◆ **Assignment**
Could you find each line of the data below that contains the word "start" and copy those lines?

◆ **Dataset excerpt**
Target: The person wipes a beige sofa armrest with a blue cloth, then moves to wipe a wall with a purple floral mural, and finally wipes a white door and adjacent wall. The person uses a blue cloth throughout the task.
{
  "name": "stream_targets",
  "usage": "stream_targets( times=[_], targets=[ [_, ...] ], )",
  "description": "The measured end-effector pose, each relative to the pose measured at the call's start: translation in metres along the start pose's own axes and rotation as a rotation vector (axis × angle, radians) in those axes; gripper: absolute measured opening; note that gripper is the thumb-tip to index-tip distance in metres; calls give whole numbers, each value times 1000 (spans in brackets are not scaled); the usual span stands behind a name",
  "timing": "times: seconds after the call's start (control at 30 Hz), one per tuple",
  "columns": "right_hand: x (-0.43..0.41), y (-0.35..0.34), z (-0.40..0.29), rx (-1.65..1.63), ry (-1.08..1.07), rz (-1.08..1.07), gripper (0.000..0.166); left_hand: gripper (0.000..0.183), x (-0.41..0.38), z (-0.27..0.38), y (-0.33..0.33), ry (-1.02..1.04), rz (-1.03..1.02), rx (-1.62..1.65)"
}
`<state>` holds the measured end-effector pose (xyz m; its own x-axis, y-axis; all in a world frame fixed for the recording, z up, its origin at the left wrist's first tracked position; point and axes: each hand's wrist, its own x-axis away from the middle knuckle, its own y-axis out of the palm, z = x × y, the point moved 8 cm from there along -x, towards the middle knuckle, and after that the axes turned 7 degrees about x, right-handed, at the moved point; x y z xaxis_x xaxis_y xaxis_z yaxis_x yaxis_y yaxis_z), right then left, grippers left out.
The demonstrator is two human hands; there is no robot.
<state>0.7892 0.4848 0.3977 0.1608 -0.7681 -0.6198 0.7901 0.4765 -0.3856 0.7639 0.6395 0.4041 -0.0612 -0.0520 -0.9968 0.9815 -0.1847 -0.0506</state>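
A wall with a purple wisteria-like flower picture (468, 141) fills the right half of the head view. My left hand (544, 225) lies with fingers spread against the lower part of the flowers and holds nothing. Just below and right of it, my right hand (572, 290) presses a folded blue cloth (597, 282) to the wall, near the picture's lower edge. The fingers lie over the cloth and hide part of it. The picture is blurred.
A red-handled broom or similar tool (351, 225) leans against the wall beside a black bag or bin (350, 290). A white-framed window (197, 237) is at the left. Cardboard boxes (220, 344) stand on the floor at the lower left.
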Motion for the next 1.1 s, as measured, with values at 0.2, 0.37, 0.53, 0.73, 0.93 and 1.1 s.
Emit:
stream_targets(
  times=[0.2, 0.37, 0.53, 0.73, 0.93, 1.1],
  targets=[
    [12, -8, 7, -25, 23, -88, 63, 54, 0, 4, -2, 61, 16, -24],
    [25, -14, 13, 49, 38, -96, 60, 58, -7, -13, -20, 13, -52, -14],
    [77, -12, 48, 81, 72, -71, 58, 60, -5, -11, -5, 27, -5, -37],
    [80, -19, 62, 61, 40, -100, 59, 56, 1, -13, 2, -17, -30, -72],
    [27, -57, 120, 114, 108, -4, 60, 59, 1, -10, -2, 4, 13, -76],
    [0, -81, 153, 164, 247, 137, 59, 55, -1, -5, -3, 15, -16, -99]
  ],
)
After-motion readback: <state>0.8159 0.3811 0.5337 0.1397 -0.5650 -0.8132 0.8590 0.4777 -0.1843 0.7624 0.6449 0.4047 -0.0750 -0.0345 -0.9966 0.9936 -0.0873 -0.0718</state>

◆ **Result**
  "description": "The measured end-effector pose, each relative to the pose measured at the call's start: translation in metres along the start pose's own axes and rotation as a rotation vector (axis × angle, radians) in those axes; gripper: absolute measured opening; note that gripper is the thumb-tip to index-tip distance in metres; calls give whole numbers, each value times 1000 (spans in brackets are not scaled); the usual span stands behind a name",
  "timing": "times: seconds after the call's start (control at 30 Hz), one per tuple",

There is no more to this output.